Task instructions: Restate, word for word, each record that follows.

Task input:
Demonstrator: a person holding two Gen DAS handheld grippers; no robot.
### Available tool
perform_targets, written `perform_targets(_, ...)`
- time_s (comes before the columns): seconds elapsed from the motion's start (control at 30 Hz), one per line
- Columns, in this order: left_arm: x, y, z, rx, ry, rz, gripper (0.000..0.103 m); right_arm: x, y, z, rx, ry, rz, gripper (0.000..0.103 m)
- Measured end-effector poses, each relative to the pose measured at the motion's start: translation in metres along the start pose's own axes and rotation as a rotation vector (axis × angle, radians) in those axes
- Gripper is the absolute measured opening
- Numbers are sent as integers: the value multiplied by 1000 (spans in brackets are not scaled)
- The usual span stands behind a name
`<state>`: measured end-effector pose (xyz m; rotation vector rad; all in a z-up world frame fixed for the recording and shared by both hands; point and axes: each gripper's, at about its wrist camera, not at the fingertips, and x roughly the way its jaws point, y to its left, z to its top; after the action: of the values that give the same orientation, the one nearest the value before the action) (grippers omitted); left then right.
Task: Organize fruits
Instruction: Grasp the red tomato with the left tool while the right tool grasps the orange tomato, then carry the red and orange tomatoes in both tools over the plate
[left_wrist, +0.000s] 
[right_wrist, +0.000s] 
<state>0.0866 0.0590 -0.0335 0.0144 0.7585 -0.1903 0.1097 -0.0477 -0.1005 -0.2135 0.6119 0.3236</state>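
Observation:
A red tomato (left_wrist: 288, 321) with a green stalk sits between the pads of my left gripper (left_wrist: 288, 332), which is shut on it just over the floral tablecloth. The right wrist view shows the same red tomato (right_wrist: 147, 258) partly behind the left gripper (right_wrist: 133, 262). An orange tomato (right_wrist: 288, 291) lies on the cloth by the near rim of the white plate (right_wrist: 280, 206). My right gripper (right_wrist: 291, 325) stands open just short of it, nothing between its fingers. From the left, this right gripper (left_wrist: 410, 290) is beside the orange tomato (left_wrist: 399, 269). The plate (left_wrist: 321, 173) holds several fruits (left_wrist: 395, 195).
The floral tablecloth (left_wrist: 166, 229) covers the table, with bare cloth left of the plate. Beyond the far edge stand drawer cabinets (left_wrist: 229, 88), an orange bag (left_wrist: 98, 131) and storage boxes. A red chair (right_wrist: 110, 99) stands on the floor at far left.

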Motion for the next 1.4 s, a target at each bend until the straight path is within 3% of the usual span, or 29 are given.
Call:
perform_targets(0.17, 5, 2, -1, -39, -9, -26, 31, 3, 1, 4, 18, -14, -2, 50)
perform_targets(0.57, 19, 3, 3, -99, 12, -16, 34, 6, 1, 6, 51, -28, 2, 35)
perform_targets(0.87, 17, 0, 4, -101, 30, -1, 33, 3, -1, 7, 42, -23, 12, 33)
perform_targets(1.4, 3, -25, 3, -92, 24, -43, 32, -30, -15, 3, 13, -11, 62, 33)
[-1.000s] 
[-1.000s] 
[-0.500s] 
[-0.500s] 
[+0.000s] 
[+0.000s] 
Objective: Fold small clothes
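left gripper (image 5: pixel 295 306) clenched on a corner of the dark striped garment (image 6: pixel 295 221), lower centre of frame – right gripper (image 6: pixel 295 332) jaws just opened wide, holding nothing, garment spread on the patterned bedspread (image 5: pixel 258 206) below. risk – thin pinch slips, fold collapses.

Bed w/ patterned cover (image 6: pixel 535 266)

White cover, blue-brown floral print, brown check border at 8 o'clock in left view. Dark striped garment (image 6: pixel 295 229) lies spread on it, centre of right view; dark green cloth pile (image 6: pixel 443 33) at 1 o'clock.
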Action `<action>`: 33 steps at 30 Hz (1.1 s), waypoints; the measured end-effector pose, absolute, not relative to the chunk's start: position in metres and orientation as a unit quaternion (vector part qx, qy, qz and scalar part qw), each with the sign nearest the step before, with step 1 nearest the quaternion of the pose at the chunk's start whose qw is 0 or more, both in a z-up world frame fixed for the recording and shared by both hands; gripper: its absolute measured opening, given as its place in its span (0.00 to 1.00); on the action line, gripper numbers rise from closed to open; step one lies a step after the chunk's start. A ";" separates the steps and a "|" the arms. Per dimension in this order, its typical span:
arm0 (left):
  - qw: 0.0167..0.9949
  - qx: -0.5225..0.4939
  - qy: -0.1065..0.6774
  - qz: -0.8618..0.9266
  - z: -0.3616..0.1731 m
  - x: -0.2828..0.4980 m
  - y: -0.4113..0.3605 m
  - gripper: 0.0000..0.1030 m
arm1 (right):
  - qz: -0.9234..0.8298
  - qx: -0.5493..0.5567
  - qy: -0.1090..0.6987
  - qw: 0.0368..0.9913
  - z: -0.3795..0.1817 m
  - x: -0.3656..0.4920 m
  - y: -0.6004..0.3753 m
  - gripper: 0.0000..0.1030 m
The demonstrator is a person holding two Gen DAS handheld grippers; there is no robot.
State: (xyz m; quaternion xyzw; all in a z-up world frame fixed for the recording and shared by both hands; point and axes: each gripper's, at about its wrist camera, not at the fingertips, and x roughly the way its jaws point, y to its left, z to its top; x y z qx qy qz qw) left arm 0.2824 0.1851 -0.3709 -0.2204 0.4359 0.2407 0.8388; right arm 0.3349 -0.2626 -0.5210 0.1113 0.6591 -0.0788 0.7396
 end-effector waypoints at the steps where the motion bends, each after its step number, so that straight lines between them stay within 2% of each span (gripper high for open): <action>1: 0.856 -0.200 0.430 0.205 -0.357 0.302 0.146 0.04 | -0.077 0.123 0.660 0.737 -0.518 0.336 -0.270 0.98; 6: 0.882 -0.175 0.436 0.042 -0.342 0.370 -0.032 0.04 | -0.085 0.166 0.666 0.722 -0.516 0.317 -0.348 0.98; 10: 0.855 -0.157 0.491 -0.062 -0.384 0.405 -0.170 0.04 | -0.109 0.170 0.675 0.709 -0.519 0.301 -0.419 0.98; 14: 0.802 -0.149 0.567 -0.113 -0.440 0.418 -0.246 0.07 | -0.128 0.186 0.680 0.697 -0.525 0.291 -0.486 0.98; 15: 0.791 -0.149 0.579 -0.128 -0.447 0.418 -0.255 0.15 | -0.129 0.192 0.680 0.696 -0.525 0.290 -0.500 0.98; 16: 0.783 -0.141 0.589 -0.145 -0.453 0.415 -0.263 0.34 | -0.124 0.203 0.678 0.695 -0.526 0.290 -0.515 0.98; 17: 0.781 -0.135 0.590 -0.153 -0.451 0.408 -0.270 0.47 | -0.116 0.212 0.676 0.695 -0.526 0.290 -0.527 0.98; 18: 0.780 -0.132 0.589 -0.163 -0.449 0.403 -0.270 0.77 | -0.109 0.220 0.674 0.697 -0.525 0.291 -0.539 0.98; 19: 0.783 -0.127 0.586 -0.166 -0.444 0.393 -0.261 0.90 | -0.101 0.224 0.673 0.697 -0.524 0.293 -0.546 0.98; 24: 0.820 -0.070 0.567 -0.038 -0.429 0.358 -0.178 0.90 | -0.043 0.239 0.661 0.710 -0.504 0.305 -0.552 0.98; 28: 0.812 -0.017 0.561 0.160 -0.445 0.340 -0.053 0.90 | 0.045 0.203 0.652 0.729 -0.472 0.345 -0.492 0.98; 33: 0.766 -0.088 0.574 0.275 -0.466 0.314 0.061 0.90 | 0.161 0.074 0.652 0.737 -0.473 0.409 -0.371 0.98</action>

Solution:
Demonstrator: a person holding two Gen DAS handheld grippers; no robot.
### Available tool
perform_targets, written `perform_targets(_, ...)`
- time_s (comes before the columns): seconds elapsed from the motion's start (control at 30 Hz), one per line
- Columns, in this order: left_arm: x, y, z, rx, ry, rz, gripper (0.000..0.103 m); right_arm: x, y, z, rx, ry, rz, gripper (0.000..0.103 m)
- Measured end-effector poses, each relative to the pose measured at the motion's start: translation in metres along the start pose's own axes and rotation as a rotation vector (axis × angle, radians) in those axes
- Gripper is the absolute measured opening
- Numbers are sent as integers: the value multiplied by 1000 (spans in brackets are not scaled)
- The usual span stands behind a name
`<state>`: measured end-effector pose (xyz m; rotation vector rad; all in a z-up world frame fixed for the recording and shared by both hands; point and axes: each gripper's, at about its wrist camera, not at the fingertips, and x roughly the way its jaws point, y to its left, z to its top; after the action: of the values that give the same orientation, the one nearest the value before the action) (grippers omitted); left then right.
Task: Organize fruits
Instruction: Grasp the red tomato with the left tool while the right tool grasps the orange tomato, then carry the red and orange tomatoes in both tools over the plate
[left_wrist, +0.000s] 
[right_wrist, +0.000s] 
<state>0.0866 0.0590 -0.0335 0.0144 0.7585 -0.1903 0.1097 -0.0477 -0.1005 -0.2135 0.6119 0.3236</state>
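Observation:
A red tomato (left_wrist: 288, 321) with a green stalk sits between the pads of my left gripper (left_wrist: 288, 332), which is shut on it just over the floral tablecloth. The right wrist view shows the same red tomato (right_wrist: 147, 258) partly behind the left gripper (right_wrist: 133, 262). An orange tomato (right_wrist: 288, 291) lies on the cloth by the near rim of the white plate (right_wrist: 280, 206). My right gripper (right_wrist: 291, 325) stands open just short of it, nothing between its fingers. From the left, this right gripper (left_wrist: 410, 290) is beside the orange tomato (left_wrist: 399, 269). The plate (left_wrist: 321, 173) holds several fruits (left_wrist: 395, 195).
The floral tablecloth (left_wrist: 166, 229) covers the table, with bare cloth left of the plate. Beyond the far edge stand drawer cabinets (left_wrist: 229, 88), an orange bag (left_wrist: 98, 131) and storage boxes. A red chair (right_wrist: 110, 99) stands on the floor at far left.
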
Motion for the next 1.4 s, a target at each bend until the straight path is within 3% of the usual span, or 29 are given.
Call:
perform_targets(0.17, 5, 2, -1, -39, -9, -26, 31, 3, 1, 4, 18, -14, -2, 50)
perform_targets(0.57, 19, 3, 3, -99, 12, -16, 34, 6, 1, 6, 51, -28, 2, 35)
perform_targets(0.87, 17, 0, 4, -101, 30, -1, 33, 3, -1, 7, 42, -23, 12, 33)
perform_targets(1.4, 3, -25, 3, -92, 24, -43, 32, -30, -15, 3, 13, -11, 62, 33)
[-1.000s] 
[-1.000s] 
[-0.500s] 
[-0.500s] 
[+0.000s] 
[+0.000s] 
Objective: Fold small clothes
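left gripper (image 5: pixel 295 306) clenched on a corner of the dark striped garment (image 6: pixel 295 221), lower centre of frame – right gripper (image 6: pixel 295 332) jaws just opened wide, holding nothing, garment spread on the patterned bedspread (image 5: pixel 258 206) below. risk – thin pinch slips, fold collapses.

Bed w/ patterned cover (image 6: pixel 535 266)

White cover, blue-brown floral print, brown check border at 8 o'clock in left view. Dark striped garment (image 6: pixel 295 229) lies spread on it, centre of right view; dark green cloth pile (image 6: pixel 443 33) at 1 o'clock.
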Action `<action>`: 33 steps at 30 Hz (1.1 s), waypoints; the measured end-effector pose, absolute, not relative to the chunk's start: position in metres and orientation as a unit quaternion (vector part qx, qy, qz and scalar part qw), each with the sign nearest the step before, with step 1 nearest the quaternion of the pose at the chunk's start whose qw is 0 or more, both in a z-up world frame fixed for the recording and shared by both hands; gripper: its absolute measured opening, given as its place in its span (0.00 to 1.00); on the action line, gripper numbers rise from closed to open; step one lies a step after the chunk's start. A ";" separates the steps and a "|" the arms. Per dimension in this order, its typical span:
arm0 (left):
  - qw: 0.0167..0.9949
  - qx: -0.5225..0.4939
  - qy: -0.1065..0.6774
  - qz: -0.8618..0.9266
  - z: -0.3616..0.1731 m
  - x: -0.2828..0.4980 m
  - y: -0.4113..0.3605 m
  - gripper: 0.0000..0.1030 m
arm1 (right):
  - qz: -0.9234..0.8298
  - qx: -0.5493..0.5567
  - qy: -0.1090..0.6987
  - qw: 0.0368..0.9913
  - z: -0.3795..0.1817 m
  - x: -0.3656..0.4920 m
  - y: -0.6004..0.3753 m
  - gripper: 0.0000..0.1030 m
The demonstrator is a person holding two Gen DAS handheld grippers; there is no robot.
State: (xyz m; quaternion xyzw; all in a z-up world frame fixed for the recording and shared by both hands; point and axes: each gripper's, at about its wrist camera, not at the fingertips, and x roughly the way its jaws point, y to its left, z to its top; x y z qx qy qz qw) left arm 0.2824 0.1851 -0.3709 -0.2204 0.4359 0.2407 0.8388; right arm 0.3349 -0.2626 -0.5210 0.1113 0.6591 -0.0788 0.7396
 end-effector waypoints at the steps where the motion bends, each after its step number, so that straight lines between them stay within 2% of each span (gripper high for open): <action>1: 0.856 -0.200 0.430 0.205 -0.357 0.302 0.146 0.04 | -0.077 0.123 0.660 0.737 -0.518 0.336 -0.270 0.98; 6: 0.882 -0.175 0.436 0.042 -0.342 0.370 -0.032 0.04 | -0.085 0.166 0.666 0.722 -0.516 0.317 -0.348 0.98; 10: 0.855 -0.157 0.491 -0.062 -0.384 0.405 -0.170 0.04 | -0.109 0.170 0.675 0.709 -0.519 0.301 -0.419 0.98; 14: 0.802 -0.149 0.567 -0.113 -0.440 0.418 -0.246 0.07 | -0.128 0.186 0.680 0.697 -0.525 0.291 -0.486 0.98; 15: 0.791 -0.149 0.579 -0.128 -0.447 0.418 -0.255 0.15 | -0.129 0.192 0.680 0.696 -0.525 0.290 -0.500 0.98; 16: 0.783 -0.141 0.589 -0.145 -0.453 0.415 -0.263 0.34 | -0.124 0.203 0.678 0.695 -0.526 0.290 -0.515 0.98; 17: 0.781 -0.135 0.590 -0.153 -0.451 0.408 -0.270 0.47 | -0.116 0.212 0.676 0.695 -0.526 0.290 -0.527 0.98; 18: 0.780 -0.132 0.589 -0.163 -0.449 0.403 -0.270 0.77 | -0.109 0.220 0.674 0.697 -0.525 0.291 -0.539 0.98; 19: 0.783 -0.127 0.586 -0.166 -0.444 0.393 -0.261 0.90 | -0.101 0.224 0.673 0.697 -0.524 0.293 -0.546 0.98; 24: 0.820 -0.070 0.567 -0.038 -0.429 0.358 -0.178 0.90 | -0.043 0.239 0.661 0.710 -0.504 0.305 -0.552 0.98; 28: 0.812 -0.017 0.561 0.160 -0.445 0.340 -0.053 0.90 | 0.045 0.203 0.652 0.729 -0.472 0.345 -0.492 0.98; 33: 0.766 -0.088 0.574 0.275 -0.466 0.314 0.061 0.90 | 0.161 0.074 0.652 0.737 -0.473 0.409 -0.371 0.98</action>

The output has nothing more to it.